UNITED STATES DISTRICT COURT SOUTHERN DISTRICT OF NEW YORK
Nov 18, 2020
No. 14 Cr. 518 (JFK) (S.D.N.Y. Nov. 18, 2020)

Opinion

No. 14 Cr. 518 (JFK)

11-18-2020

UNITED STATES OF AMERICA v. DIONYSIUS FIUMANO, Defendant.

APPEARANCES FOR DEFENDANT DIONYSIUS FIUMANO: Pro Se FOR THE UNITED STATES OF AMERICA: Edward A. Imperatore U.S. ATTORNEY'S OFFICE FOR THE SOUTHERN DISTRICT OF NEW YORK


OPINION & ORDER

APPEARANCES

FOR DEFENDANT DIONYSIUS FIUMANO:

Pro Se FOR THE UNITED STATES OF AMERICA:

Edward A. Imperatore

U.S. ATTORNEY'S OFFICE FOR THE SOUTHERN DISTRICT OF NEW YORK JOHN F. KEENAN, United States District Judge :

Before the Court is a pro se motion by Defendant Dionysius Fiumano seeking a sentence reduction due to the COVID-19 pandemic and his status as a first-time, non-violent offender. Fiumano brings the motion pursuant to the First Step Act, 18 U.S.C. § 3582(c)(1)(A) ("the Act"), commonly known as the compassionate release statute. The Government opposes Fiumano's motion as procedurally barred because he did not satisfy the Act's administrative exhaustion requirements before seeking judicial intervention, and substantively meritless because Fiumano's age and medical conditions—he is 49 and in generally good health—and the 18 U.S.C. § 3553(a) sentencing factors do not warrant a modification to his term of imprisonment. For the reasons set forth below, Fiumano's motion is DENIED.

I. Background

Unless otherwise noted, the following is taken from the materials the parties submitted, Fiumano's Presentence Investigation Report ("PSR"), (ECF No. 118), and the transcript of Fiumano's sentencing, (ECF No. 137). In ruling on Fiumano's request, the Court has considered the arguments advanced in his pro se motion, (ECF No. 200), the Government's opposition, (ECF No. 202), and four additional filings Fiumano submitted, which the Court views collectively as Fiumano's reply, (ECF Nos. 203 (Mot. Seeking Leave to Suppl. Mot. for Sentence Reduction), 204 (Reply in Absence of Gov't's Resp.), 211 (Mot. for Leave to File Reply Out of Time), 214 (Supp. Reply)).

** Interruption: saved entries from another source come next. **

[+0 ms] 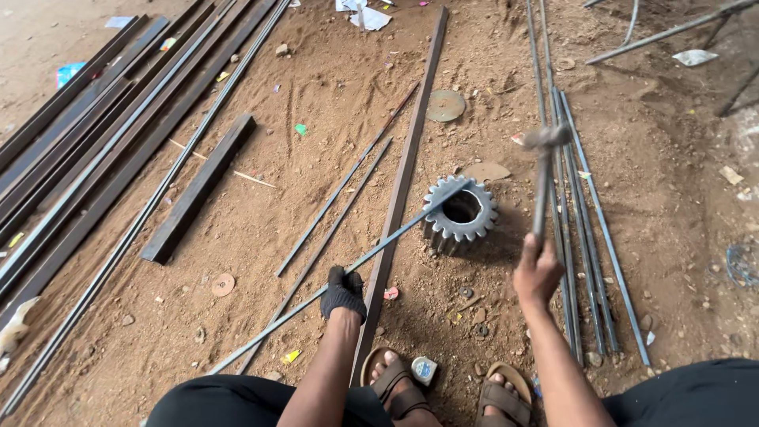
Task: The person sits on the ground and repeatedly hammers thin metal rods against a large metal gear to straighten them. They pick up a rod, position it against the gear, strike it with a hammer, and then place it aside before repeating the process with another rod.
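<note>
A thin steel rod (371, 257) is gripped by the gloved left hand (343, 291) just below-left of the steel gear (461, 213), its far end laid across the gear's toothed rim. A hammer (544, 178) is clenched by the bare right hand (537, 273) and raised right of the gear. The rod is judged stiff, light and springy, best held well back from the gear.

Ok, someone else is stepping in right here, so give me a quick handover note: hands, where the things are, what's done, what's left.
Left hand, in a dark glove, grips a thin steel rod whose far end rests across the big gear on the dirt.
Right hand, bare, holds a hammer raised, head up and blurred.
More thin rods lie bundled to the right; flat bars are stacked far left.
Done: rod laid on the gear.
Left: by the look, the strike; whether any blow has landed cannot be told.
</note>
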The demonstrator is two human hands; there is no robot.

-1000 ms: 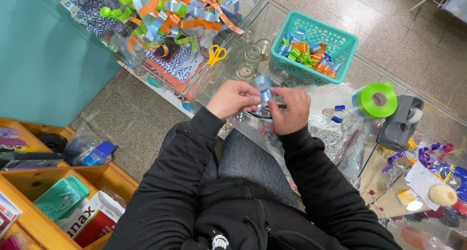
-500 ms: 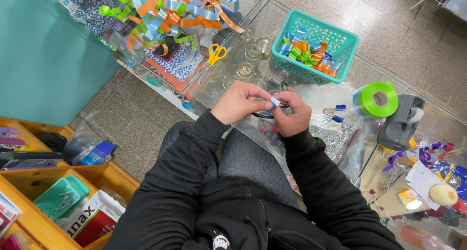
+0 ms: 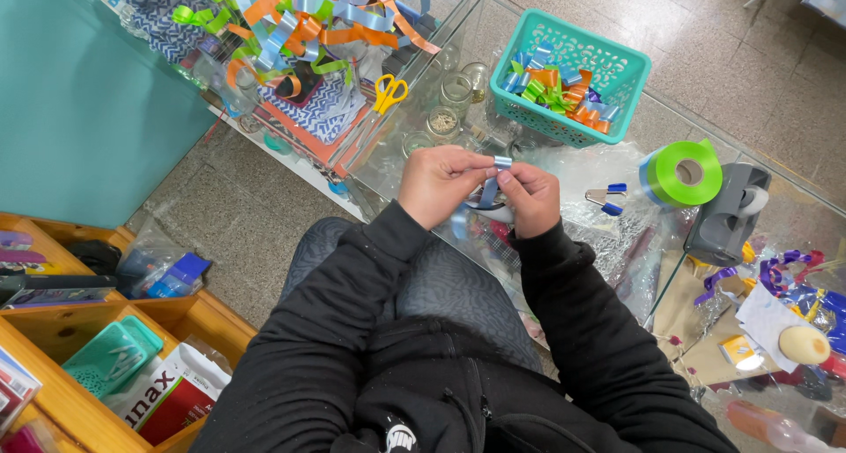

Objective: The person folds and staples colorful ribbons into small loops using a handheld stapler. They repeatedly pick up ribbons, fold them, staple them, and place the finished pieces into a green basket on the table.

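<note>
Two hands meet over the near edge of the glass tabletop, both pinched on one strip of pale blue ribbon. The left hand has its fingers closed on the strip's upper end, and the right hand presses thumb and forefinger shut on the same end from the other side, so the ribbon's top is held between them and its tail hangs down towards the lap. The strip seems to be getting folded or looped; to do that well, I judge the pinch should stay tight at the crossing point while the loose tail is brought round evenly, since slick ribbon slips and springs open as soon as pressure drops.

Just beyond the right hand lies one small stapler with blue ends. Further right stands one roll of green ribbon beside one grey tape dispenser. Beyond the hands, under or on the glass, I count about four small glass jars, though reflections make that uncertain. One pair of yellow-handled scissors lies left of them. One teal basket holds a cluster of finished bows, too tangled to count. Farthest off, one heap of orange, blue and green ribbon curls fills the corner.
</note>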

On May 3, 2016, Fiumano was convicted by a jury of wire fraud, in violation of 18 U.S.C. § 1343, and conspiracy to commit wire fraud, in violation of 18 U.S.C. § 1349. (PSR ¶¶ 2-5.) The charges stemmed from Fiumano's central role in a massive mortgage modification scheme that stole millions of dollars from thousands of homeowners in dire financial straits over a period of almost three-and-a-half years. (Id. ¶¶ 2-3, 25-35.) Through a series of targeted phone calls and emails containing false and fraudulent representations, Fiumano and a sales team of dozens of telemarketers whom he supervised conned desperate individuals suffering from the effects of the 2008 financial crisis into paying thousands of dollars in up-front fees in exchange for little or no help modifying their mortgages. (Id.) Fiumano and his co-conspirators obtained approximately $31 million from more than 30,000 victims, at least 61 of whom lost their homes. (Id. ¶¶ 47-57; Sent. Tr. at 29:18-19.)

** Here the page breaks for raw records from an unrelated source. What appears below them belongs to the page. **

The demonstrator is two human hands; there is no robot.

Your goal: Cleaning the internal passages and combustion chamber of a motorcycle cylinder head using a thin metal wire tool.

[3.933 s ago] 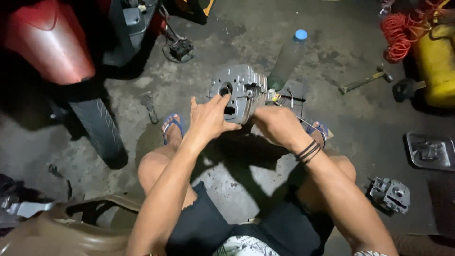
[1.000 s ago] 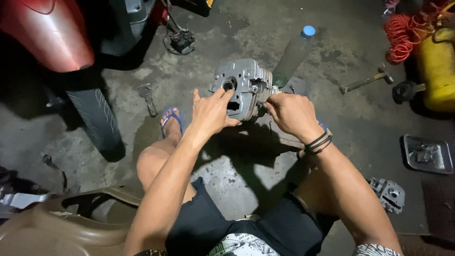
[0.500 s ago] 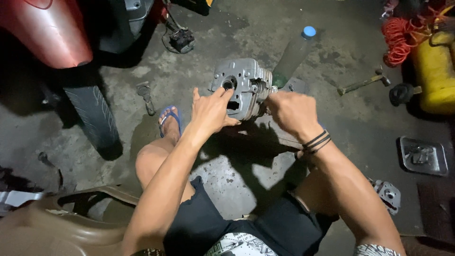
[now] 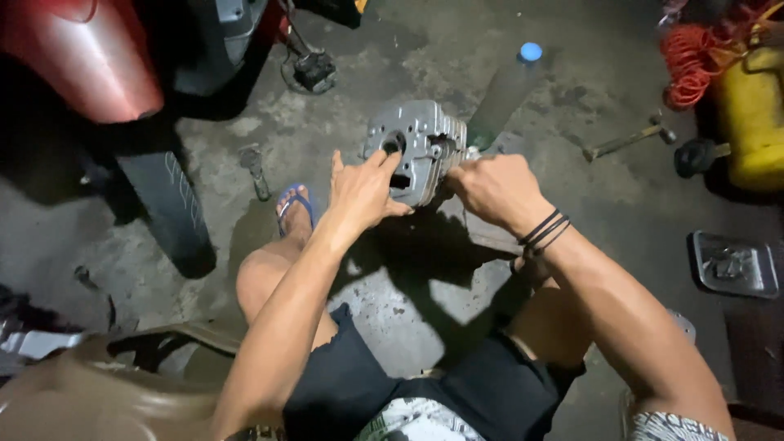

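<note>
A grey metal engine cylinder head (image 4: 416, 139) with cooling fins stands on the concrete floor between my knees. My left hand (image 4: 363, 192) rests on its front face, fingers spread over the openings, steadying it. My right hand (image 4: 490, 188) is closed at the part's right side, fingers curled by the fins; whatever it grips is hidden behind the fingers. Black bands circle my right wrist.
A plastic bottle with a blue cap (image 4: 506, 90) lies behind the part. A motorcycle's red body and rear tyre (image 4: 167, 204) stand at the left. A hammer (image 4: 625, 140), a yellow container (image 4: 755, 114) and a metal tray (image 4: 732, 263) are at the right.
My view has shifted slightly. My hands stay on the cylinder head; the right hand has moved closer in against its right side.
</note>
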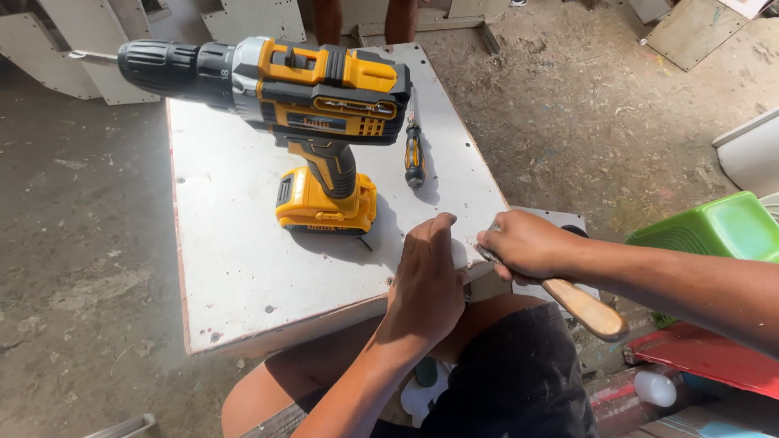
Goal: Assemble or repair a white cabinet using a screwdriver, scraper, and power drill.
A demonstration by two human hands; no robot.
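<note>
My left hand (425,280) lies flat on the near right corner of a white board (243,243), fingers together pressing down. My right hand (526,243) grips a tool with a pale wooden handle (586,310); its metal end sits at the board's right edge, mostly hidden by the hand. A yellow and black cordless drill (312,105) stands upright on its battery in the middle of the board, bit pointing left. A screwdriver (415,150) with a black and orange handle lies to the drill's right.
The board rests over my knees above a dusty floor strewn with wood chips. A green plastic basket (714,231) and a red item (706,357) sit at the right. White panels (89,49) lean at the far left. Someone's legs (361,20) stand beyond the board.
</note>
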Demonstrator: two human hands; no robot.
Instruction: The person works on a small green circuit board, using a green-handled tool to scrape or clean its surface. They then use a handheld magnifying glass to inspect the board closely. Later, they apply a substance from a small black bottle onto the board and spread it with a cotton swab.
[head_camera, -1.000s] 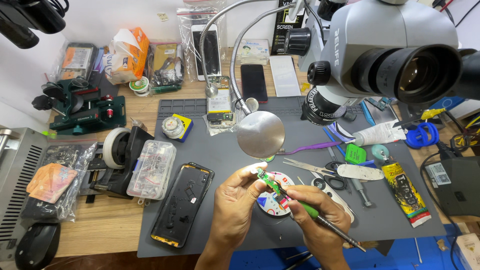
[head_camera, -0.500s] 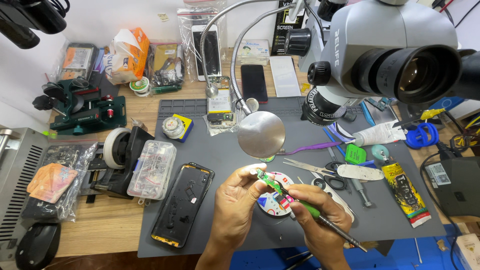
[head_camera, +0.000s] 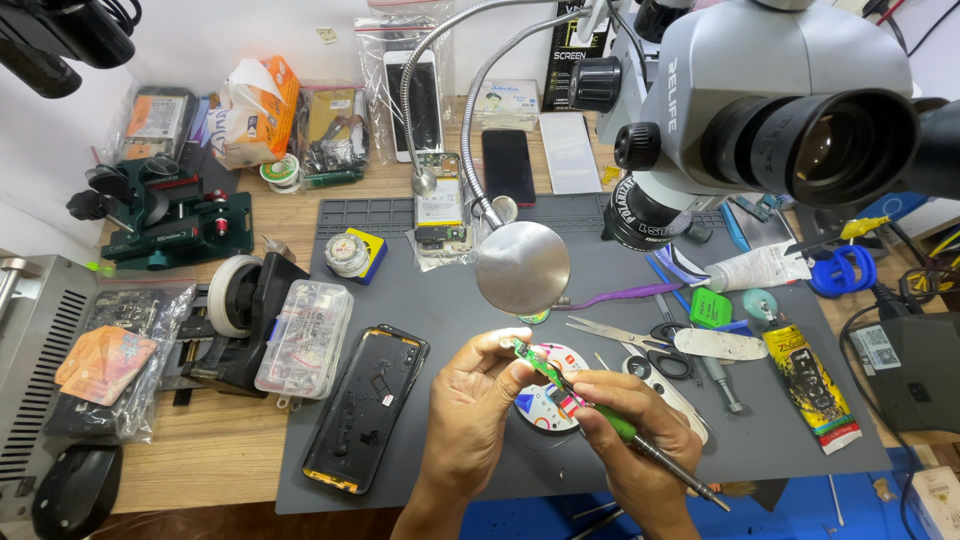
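Head view: left hand (head_camera: 478, 400) pinches a small green circuit board (head_camera: 537, 362), right hand (head_camera: 628, 440) grips a screwdriver (head_camera: 640, 442) against it — a slip could gouge it.

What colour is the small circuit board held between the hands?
Green circuit board, seen best in the head view.

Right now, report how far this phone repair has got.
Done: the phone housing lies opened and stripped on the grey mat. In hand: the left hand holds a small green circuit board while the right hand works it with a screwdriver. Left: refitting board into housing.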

Fiumano's sentencing occurred on September 15, 2016, during which the Court read excerpts from two of the more than 100 victim impact statements it received "so that anyone who reads this record has some idea of why I say this was a callous scheme and really a heartless one." (Sent. Tr. at 29:22-30:1.) The Court found a statutory maximum of 20 years' imprisonment on each count, with a Guidelines total maximum sentence of 40 years. (Id. at 31:5-7.) Nevertheless, the Court varied downward, sentencing Fiumano to 16 years' incarceration on each count, which were to run concurrently. (Id. at 33:14-21.) The Court ordered restitution in the amount of $11,975,404. (Id. at 34:23-25.) To date, Fiumano has served approximately 4 years of his 16-year sentence. He is scheduled for release on June 4, 2030. See Find an Inmate, Fed. Bureau of Prisons, https://www.bop.gov/inmateloc/ (last visited Nov. 16, 2020).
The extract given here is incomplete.